Most people will associate the term ‘follower’ with someone who is or marches behind someone else. Followers are thus secondary or inferior to or a subordinate of the person they follow. There is no empirical support for the assumption that subordinates in formal organisations call or perceive themselves as followers. Indeed, employees would likely be astonished, embarrassed or even offended if they were to be addressed as followers.

Despite the growing attention of researchers, definitions of follower and of followership have not emerged. These terms remain neither theoretically nor empirically defined. Follower and followership are still just descriptive terms. These terms can be approached from the perspective of the leader, the follower or the researcher. Scholars use ‘followership’ in a number of ways: as the opposite pole to leadership in a leadership-followership continuum; as a direct or indirect influential activity; or as a role or a group noun for those influenced by a leader. I found six references that proposed a total of 43 different roles. None of these roles was similar to that of any others.

I have contested the very existence of followers in formal private and public organisations. It is timely to ask the following questions: Is the term follower just another word for subordinate? Are some followers while others are subordinates? Are there different kinds of followers? Ultimately, does followership exist?

All knowledge is conceptually mediated and thus conceptually dependent. A concept must reflect something that is found or exists. How can we know that this is the case when studying followership? As Pirsig (1999, p. 206) writes: ‘If you can’t define something you have no formal rational way of knowing that it exists. Neither can you really tell anyone else what it is. There is, in fact, no formal difference between inability to define and stupidity.’

Nothing is gained by calling subordinates followers rather than subordinates. Jung (1983, p. 380) expressed this point effectively: ‘If anyone is inclined to believe that any aspect of the nature of things is changed by such formulations, he is being extremely credulous about words. The real facts do not change whatever names we give them. Only we ourselves are affected.’ Moreover, Jung added that ‘the change of name has removed nothing at all from reality.’ The reality exists and it can neither be dissolved nor altered by giving it new names, by using metaphors, constructions, de-constructions, and sense-making, or by applying different approaches, methods, perspectives, and interpretations (Sayer, 1992). Again, subordinates remain subordinates, however often some scholars insist on calling them followers.

Some scholars have stated that empirical research into followership is still in its infancy. This is indeed correct. The claim that recent studies provide both significant contributions to present theory and direction for implications for practice is not, however. Crossman and Crossman (2011, p. 492) have suggested that, ‘A possible avenue for researchers to pursue is the development of a valid and reliable questionnaire for followership’. In order to do so theoretical and empirical definitions of follower and followership are required, but these definitions remain elusive.

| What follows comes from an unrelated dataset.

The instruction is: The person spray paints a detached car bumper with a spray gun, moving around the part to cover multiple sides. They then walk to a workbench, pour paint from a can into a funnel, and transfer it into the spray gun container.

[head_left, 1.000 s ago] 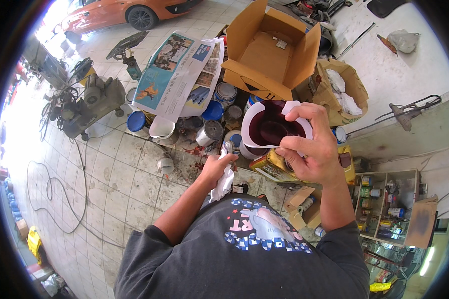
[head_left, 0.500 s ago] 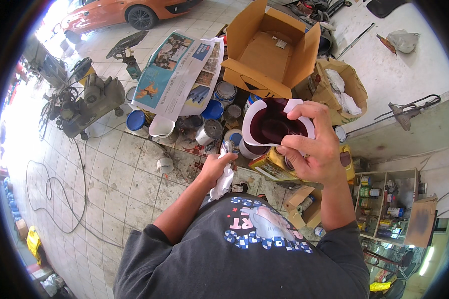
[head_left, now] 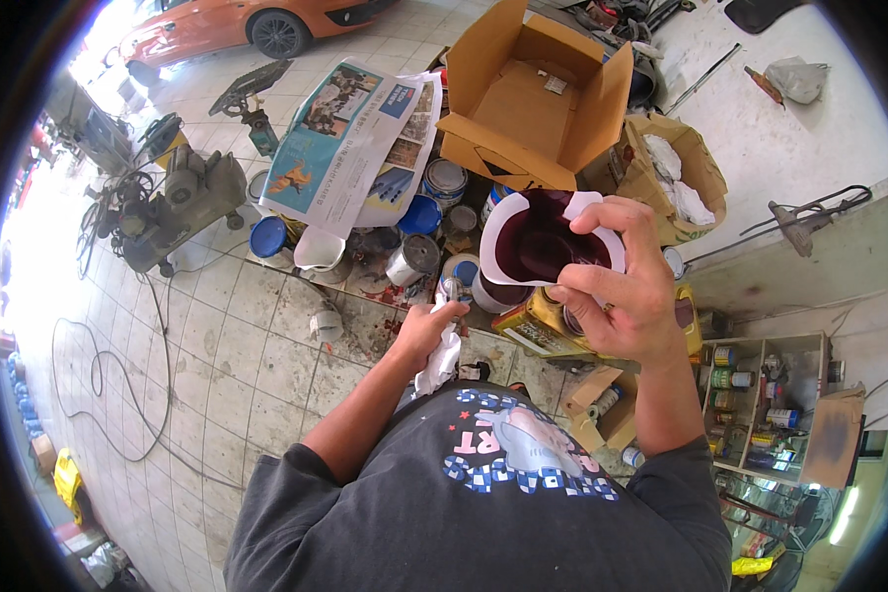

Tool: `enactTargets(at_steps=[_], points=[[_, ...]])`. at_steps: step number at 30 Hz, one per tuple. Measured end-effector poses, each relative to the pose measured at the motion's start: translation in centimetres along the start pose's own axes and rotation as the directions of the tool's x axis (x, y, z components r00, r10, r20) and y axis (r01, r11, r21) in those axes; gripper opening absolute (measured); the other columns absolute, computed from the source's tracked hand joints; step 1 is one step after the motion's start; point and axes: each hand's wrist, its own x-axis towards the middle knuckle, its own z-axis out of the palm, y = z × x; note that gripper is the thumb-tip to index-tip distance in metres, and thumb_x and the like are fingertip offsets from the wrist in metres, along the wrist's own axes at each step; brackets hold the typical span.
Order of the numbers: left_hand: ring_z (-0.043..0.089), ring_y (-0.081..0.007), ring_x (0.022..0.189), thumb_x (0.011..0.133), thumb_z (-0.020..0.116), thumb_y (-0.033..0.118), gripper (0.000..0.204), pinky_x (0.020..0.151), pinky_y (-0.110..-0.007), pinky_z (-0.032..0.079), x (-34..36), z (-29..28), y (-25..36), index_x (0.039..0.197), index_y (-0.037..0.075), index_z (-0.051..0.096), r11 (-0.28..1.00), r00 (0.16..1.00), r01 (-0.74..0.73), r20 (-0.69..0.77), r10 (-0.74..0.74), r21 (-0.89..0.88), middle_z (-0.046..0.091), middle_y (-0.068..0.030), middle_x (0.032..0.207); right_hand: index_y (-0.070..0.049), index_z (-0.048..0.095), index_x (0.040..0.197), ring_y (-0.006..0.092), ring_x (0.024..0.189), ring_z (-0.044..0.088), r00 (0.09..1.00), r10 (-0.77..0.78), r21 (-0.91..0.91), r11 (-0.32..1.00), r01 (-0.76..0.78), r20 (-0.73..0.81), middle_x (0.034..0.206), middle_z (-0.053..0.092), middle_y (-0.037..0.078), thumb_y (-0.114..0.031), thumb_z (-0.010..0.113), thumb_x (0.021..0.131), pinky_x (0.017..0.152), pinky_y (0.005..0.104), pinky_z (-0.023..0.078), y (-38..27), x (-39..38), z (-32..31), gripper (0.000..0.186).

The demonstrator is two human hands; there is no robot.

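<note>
My right hand pinches the rim of a white cup between thumb and fingers. The cup is tilted so that its inside faces me, coated with dark red paint. My left hand is closed round a crumpled white rag or paper towel, which hangs down in front of my shirt. A small metallic part shows at the top of that hand; its kind cannot be made out. Just beyond the hands stand a grey can and a yellow rectangular can.
Behind the cup sits an open cardboard box, beside newspaper sheets lying over paint cans. A paper bag stands to the right. An air compressor and a hose are on the left floor. Shelves stand at right.
The cup has shifted and turned very slightly in my right hand, showing a little more of its painted inside. My left hand has stayed almost still.
</note>
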Motion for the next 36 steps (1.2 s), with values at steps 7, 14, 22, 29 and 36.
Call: enactTargets(at_steps=[7,14,22,29,36], points=[[0.054,-0.0123,0.051,0.086,0.074,0.032,0.034,0.049,-0.030,0.039,0.9,-0.4,-1.1,0.075,0.000,0.072,0.998,1.000,0.029,0.004,-0.029,-0.047,0.064,-0.0043,0.065,-0.008,0.070,0.082,0.0369,0.108,0.057,1.000,-0.007,-0.012,1.000,0.007,0.001,0.117,0.059,0.017,-0.015,0.085,0.074,0.091,0.0447,0.049,0.0,0.4,-0.2,0.018],[0.054,-0.0126,0.050,0.086,0.074,0.032,0.034,0.048,-0.030,0.039,0.6,-0.3,-0.8,0.075,0.000,0.072,0.997,1.000,0.019,0.003,-0.018,-0.069,0.065,-0.0051,0.065,-0.008,0.070,0.081,0.0368,0.108,0.057,1.000,-0.024,-0.015,1.000,0.024,0.004,0.116,0.058,0.017,-0.013,0.085,0.073,0.091,0.0444,0.049,-0.2,0.8,-0.4,0.018],[0.057,-0.0131,0.051,0.087,0.074,0.031,0.033,0.049,-0.030,0.041,1.0,-0.6,-1.0,0.080,-0.001,0.073,0.999,0.999,0.025,0.030,-0.023,-0.044,0.066,-0.0057,0.067,-0.007,0.070,0.083,0.0370,0.110,0.056,1.000,-0.021,-0.016,1.000,0.021,0.001,0.117,0.057,0.017,-0.013,0.085,0.073,0.093,0.0450,0.047,-0.2,1.2,-0.9,0.019],[0.058,-0.0131,0.053,0.087,0.074,0.031,0.033,0.051,-0.029,0.042,1.0,-0.5,-0.9,0.080,-0.001,0.073,0.997,1.000,0.029,0.016,-0.027,-0.073,0.067,-0.0056,0.068,-0.006,0.070,0.083,0.0372,0.109,0.056,0.999,-0.041,-0.031,0.999,0.041,0.012,0.117,0.056,0.018,-0.012,0.085,0.073,0.093,0.0449,0.048,-0.2,1.6,-1.1,0.018],[0.059,-0.0132,0.055,0.086,0.075,0.030,0.032,0.052,-0.029,0.043,0.6,-0.1,-0.2,0.085,-0.002,0.073,0.996,0.999,0.044,-0.016,-0.046,-0.078,0.068,-0.0055,0.071,-0.008,0.069,0.082,0.0372,0.111,0.055,0.999,-0.034,-0.012,0.999,0.034,-0.026,0.118,0.059,0.014,-0.014,0.085,0.072,0.094,0.0458,0.047,0.1,1.6,-1.0,0.019]])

Perhaps the distance of 90 years has obscured how Follett’s own understanding of the term follower. It is worthwhile noting that Follett (1927, p. 235) also wrote that, ‘The best leader has not followers, but men and women working with him’. What we still have today are descriptions of follower and followership. Neither theoretical nor empirical definitions have been presented. Consequently, it is impossible to present empirical arguments to support the claim that follower and followership exist, and that followership enhances leadership research or is beneficial to organisations. When followership is not defined we have no rational way of knowing that it exists. The inability to define the study object is the inability to research it. Some scholars nevertheless find no difficulties in studying followers and followership, while I find none in rejecting them.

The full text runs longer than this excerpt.